This is why a man ought to love the masculine and be honest with himself. By the word "to love", we do not intend to mean: "to want somebody". A man, according to Weininger, ought to reject intercourses with women. He concludes:

« non one who is honest with himself feels bound to provide for the continuity of the human race » (in Monk, p. 25.)

Weininger proposes the following alternative: if a man can live only according to the feminine, then he has no right to live. The only life that is worth living is that of a genius. Die or be a genius.


2) The influence of Weininger on Wittgenstein :

I am not going to expose all the consequences of the thesis of Weininger's book upon L. Wittgenstein. The best thing I can do is to encourage you to read the biography of L. W. written by Ray Monk.

Some remarks

*The obsession of rational clarity of the young L. W. at Cambridge:
« He has not a sufficiently wide curiosity or a sufficient wish for a broad survey of the world.
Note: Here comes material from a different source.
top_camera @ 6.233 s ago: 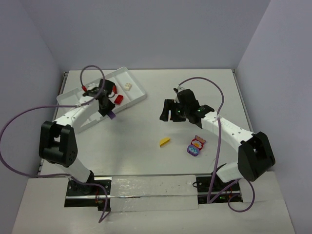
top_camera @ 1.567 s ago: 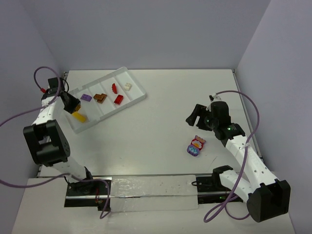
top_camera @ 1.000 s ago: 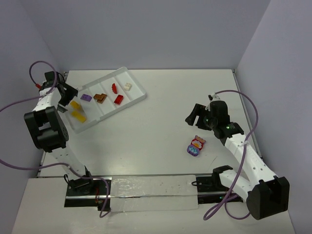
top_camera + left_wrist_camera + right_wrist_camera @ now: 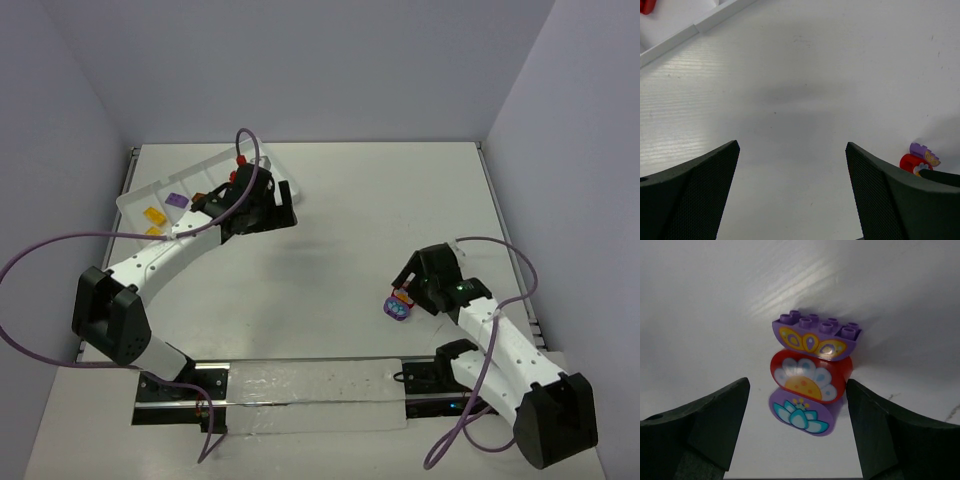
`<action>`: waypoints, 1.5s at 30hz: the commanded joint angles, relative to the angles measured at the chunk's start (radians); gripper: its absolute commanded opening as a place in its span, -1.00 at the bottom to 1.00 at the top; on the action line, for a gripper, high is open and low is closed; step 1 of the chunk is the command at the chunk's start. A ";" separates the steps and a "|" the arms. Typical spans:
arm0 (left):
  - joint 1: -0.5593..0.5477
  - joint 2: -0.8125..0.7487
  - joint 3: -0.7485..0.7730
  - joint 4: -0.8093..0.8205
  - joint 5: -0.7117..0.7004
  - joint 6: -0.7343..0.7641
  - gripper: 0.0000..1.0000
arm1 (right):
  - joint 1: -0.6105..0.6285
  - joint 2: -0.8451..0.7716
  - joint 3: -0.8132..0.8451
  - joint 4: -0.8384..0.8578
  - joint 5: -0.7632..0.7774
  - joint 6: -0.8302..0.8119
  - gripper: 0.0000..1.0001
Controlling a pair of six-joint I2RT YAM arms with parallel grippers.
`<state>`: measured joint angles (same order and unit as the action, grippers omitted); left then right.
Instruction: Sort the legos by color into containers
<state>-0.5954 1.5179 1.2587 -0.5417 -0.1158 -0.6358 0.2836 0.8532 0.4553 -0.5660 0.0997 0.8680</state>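
Item 1, lego cluster (image 4: 810,375): we log three pcs stacked: purple arched brick w/ studs, red oval w/ flower print, purple oval w/ lotus print. It sits on the table (image 4: 380,200), right-hand side, well apart from the tray (image 4: 170,178). Item 2, R gripper (image 4: 412,280): we see jaws apart, low over the cluster. In the wrist view the cluster shows between the two fingers w/ a gap each side, no contact visible. Item 3, L gripper (image 4: 791,146): jaws apart, nothing between them, only bare table below. It is just beside the tray's right end. Item 4, tray: white, low dividers, far-left of table, right part hidden by the L arm. We count two yellow bricks (image 4: 154,213) in the leftmost compartment, one purple brick (image 4: 178,200) in the next. A red brick (image 4: 646,5) shows at the edge of the left wrist view, inside the tray wall. Other contents we can't tell
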 commanded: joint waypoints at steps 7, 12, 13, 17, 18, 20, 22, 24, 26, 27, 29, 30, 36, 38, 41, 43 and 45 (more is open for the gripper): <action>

It won’t spoil his work on Logic, but it will make him always a very narrow specialist, and rather too much the champion of a party –that is, when judged by the highest standards. » Letter from B. Russell to Ottoline, 1912 (in Monk, p. 73).

*The obsession of geniality :
« Whenever I try to think about Logic, my thoughts are so vague that nothing ever can crystallise out. What I feel is the curse of all those who have only half a talent ; it is like a man who leads you along a dark corridor with a light and just when you are in the middle of it, the light goes out and you are left alone. » Letter from Wittgenstein to Russell, 25/03/1912.
A commentary made by B. Russell to Ottoline about this passage: « Poor wretch ! I know his feeling so well. It is an awful curse to have the creative impulse unless you have a talent that can always be relied on, like Shakespeare’s or Mozart’s. » (pp. 75-76).

*The obsession of justification:
« And he (W.) himself, at the end of this term, told Russell that the happiest hours of his life had been spent in his rooms. But this happiness was caused not simply by his being allowed to follow his impulses, but also by the conviction that –as he had an unusual talent for philosophy- he had the right to do so. » (Monk, p 45.)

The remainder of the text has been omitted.